• [Required action]: Consider the listing below. Extract exactly the lines from the line containing "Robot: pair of" to the line containing "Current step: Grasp", both included.

#####

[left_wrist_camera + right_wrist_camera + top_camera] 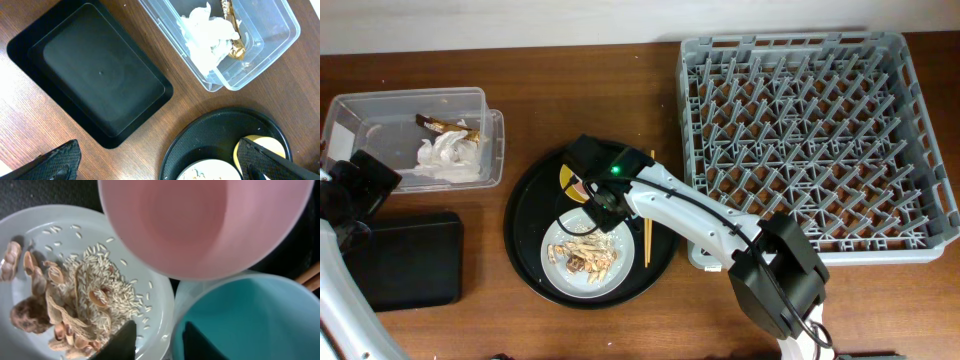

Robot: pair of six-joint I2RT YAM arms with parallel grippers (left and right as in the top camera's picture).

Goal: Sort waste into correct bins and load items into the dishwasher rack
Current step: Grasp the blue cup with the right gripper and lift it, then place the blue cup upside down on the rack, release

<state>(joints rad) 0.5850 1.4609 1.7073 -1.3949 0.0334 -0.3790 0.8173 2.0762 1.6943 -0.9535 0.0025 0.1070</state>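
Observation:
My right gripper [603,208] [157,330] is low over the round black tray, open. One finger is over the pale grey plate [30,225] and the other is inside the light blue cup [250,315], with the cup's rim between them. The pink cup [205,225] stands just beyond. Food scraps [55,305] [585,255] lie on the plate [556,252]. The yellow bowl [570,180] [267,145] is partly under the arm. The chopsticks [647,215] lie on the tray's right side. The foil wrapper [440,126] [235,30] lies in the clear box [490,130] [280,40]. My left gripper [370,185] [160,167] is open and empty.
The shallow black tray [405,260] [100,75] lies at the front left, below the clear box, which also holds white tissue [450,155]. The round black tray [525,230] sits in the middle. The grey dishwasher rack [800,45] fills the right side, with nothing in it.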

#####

• [Written solution]:
Robot: pair of six-joint I2RT YAM arms with parallel grippers (left and right as in the top camera's picture).

Goal: Sort waste into correct bins and load items into the dishwasher rack
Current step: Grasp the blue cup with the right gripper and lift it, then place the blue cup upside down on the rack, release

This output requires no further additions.